A simulation of a multi-agent swarm performing the retrieval of resources.
This project has two main components:
- a simulator that can run either headless or visual simulations of swarms
- an evolver that uses Evolutionary Programming to evolve the FSM of the swarm
To get started quickly, I would recommend that you create a virtualenv for the code and install the requirements and libraries for the code into that environment. If you don't have virtualenv installed you can do so with the following command:
$ pip install virtualenv
Then to install both the evolution packages and the swarm package:
$ mkvirtualenv venv
$ python setup.py install
Running the code is now fairly straight forward; to run a visual simulation of the particle swarms use the runsim.py
program in the bin folder:
$ python bin/runsim.py visual
Note that you can get help and the various options using the --help
flag. At this point you should see the visual simulation start running with the default configuration. If you would like to use a different configuration (say one that has been evolved) pass it in with the -c /path/to/conf.yaml
option.
Please let us know if you have any trouble!
NOTE: It turns out that this library requires the installation and compiling of several C libraries, particularly for PyGame, Numpy, librabbitmq, amqp, etc. The discussion for this will be different depending on your machine, but we'd be glad to help out any way we can to get it running for you!
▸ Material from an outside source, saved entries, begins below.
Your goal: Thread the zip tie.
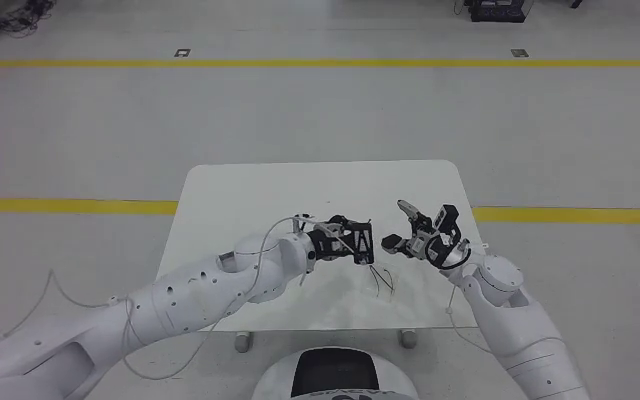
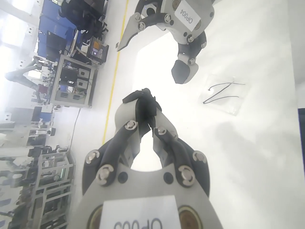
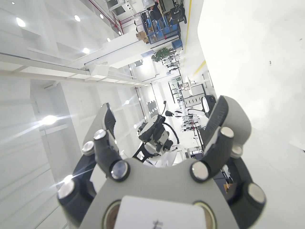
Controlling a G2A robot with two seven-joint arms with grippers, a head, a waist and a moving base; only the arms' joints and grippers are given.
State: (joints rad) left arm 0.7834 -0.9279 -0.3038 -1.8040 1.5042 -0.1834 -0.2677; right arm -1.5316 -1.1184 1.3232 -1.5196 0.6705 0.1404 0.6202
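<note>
L hand (image 2: 144,106) clenched; R hand (image 3: 164,110) released opposite it, white printed label (image 2: 187,15) on its housing. Black zip ties (image 2: 222,91) lie in clear bag (image 2: 236,108) on counter (image 2: 238,36).

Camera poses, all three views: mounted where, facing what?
Top view: above the arms, facing down at the table; left pincer and right pincer show.
Left wrist view: on that wrist, facing the open right pincer past its own shut pincer.
Right wrist view: on that wrist, facing across the room past its own open pincer.
Shared: top and left wrist views show the zip ties.
</note>
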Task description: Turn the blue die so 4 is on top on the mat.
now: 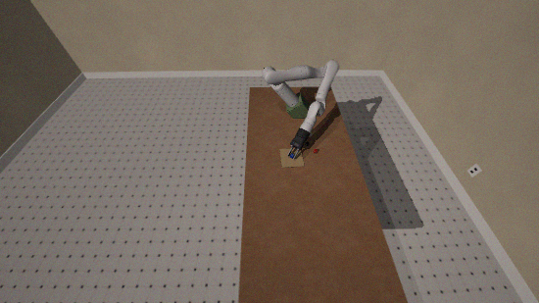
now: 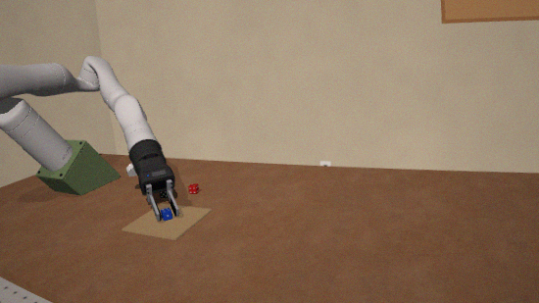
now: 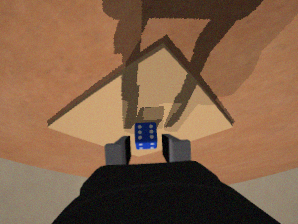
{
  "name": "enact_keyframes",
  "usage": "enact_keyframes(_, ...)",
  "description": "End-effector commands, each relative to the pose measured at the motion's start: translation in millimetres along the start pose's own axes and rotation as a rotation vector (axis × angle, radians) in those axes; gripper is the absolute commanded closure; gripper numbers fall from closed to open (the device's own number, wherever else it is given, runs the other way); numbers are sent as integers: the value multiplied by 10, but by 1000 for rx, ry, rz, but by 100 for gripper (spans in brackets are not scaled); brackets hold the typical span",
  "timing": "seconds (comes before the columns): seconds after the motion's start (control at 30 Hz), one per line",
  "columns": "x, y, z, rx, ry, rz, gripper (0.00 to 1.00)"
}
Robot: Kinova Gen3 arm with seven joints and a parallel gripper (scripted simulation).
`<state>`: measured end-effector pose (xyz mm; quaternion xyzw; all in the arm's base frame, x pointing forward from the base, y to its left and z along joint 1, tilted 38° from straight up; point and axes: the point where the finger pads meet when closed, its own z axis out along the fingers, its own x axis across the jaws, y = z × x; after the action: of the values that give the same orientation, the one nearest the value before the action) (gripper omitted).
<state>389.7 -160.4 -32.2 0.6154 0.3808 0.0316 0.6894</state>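
From my exterior feed I have the gripper point(image 1: 294, 155) point(image 2: 168, 218) point(image 3: 146, 145) low in the lower left of the frame, tilted, its two fingers spread with a gap on either side of the blue die point(image 1: 292, 156) point(image 2: 167, 214) point(image 3: 146, 135), so nothing is pinched. The die is between the fingertips, over the tan mat point(image 1: 292, 164) point(image 2: 173, 232) point(image 3: 100, 120). My wrist view puts it just below the middle of the picture, with a face of six pips turned toward the camera and a narrower strip of another face beneath it; I cannot tell for sure which number is uppermost. The mat spreads across the middle of that view, crossed by the arm's shadow. On the exterior feed, a red die point(image 1: 316, 151) point(image 2: 193, 188) is on the brown table point(image 1: 304, 221) point(image 2: 318, 240) point(image 3: 30, 65), off the mat and to the right of the gripper, and a black die point(image 2: 164, 194) shows in part behind the fingers. The arm point(image 1: 310, 119) point(image 2: 131, 115) reaches in from the left edge there, and its green base point(image 1: 297, 112) point(image 2: 98, 174) is at the left of the frame.
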Motion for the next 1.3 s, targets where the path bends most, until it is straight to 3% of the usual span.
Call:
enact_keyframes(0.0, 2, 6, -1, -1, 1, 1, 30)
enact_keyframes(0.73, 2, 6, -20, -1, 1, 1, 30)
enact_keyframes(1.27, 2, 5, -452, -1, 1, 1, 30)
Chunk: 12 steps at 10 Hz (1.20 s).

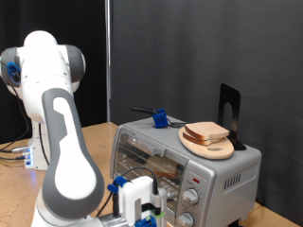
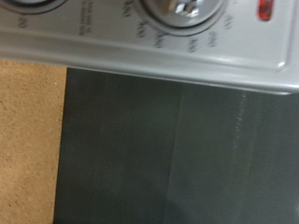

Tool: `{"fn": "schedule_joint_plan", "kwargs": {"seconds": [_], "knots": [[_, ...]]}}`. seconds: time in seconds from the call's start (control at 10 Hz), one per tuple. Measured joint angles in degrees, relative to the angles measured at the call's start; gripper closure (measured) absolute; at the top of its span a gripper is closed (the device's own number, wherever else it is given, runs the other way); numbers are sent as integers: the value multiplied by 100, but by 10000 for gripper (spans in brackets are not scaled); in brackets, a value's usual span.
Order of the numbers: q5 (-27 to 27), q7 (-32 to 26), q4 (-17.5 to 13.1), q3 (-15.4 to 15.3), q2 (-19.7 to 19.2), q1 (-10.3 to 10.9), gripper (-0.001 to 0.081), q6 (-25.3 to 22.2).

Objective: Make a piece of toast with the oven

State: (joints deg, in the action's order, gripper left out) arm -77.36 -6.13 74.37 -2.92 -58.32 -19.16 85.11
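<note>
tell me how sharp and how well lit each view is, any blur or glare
Exterior view: evenly lit against a dark curtain, fairly sharp on the oven and the piece of toast on the wooden plate, while the gripper at the bottom edge is cropped. Wrist view: very close and soft, the knob showing a bright glare spot, dial markings smeared, the red light blurred.

The silver-grey oven [image 1: 185, 168] is seen at the exterior view's right, its glass door closed. A pale, brown-crusted piece of toast [image 1: 207, 132] is laid on its top.

A lab: black curtain [image 1: 189, 57] backdrop, robot arm [image 1: 57, 132] on bench.
</note>
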Motion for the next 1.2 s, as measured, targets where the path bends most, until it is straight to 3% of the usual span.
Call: {"fn": "schedule_joint_plan", "kwargs": {"seconds": [0.3, 0.5, 1.2], "knots": [[254, 359, -624, 19, -485, 9, 124, -133], [282, 518, -823, 15, -662, 38, 124, -133], [384, 402, -711, 1, -710, 297, 124, -190]]}}
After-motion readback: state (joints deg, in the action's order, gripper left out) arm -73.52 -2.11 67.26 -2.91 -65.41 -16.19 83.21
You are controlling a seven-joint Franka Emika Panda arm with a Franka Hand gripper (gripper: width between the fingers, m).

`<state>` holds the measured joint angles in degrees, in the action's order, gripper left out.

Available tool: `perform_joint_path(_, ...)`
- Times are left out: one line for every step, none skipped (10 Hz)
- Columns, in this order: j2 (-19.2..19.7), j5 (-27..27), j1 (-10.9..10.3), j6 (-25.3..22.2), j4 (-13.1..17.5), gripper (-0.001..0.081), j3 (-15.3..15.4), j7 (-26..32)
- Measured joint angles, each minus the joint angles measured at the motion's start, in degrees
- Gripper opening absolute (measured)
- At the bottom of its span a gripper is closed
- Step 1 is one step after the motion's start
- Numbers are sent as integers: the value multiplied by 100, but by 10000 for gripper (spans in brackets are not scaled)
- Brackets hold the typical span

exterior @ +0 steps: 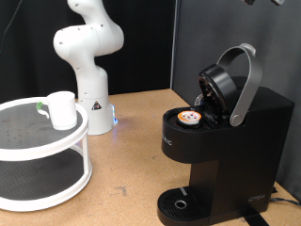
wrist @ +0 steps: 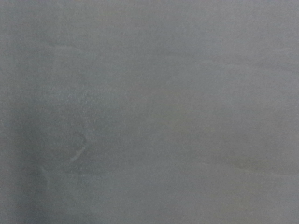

This package is designed to implement an offline (non-visual) search and retrieval simulation based on the implementation in [1]. This offline simulation will then be used to evaluate the fitness of various parameters that are loaded via YAML configuration file.
The package also has a viz library which implements a PyGame visual version of the simulator.
The evolver class makes use of Evolutionary Strategies and Evolutionary Programming to evolve the finite state machine that controls the behavior of each of the particles. This package uses Celery to do parallel, distributed processing of each simulation to compute fitness.
[1] A. Rodríguez and J. A. Reggia, “Extending self-organizing particle systems to problem solving,” Artificial Life, vol. 10, no. 4, pp. 379–395, 2004.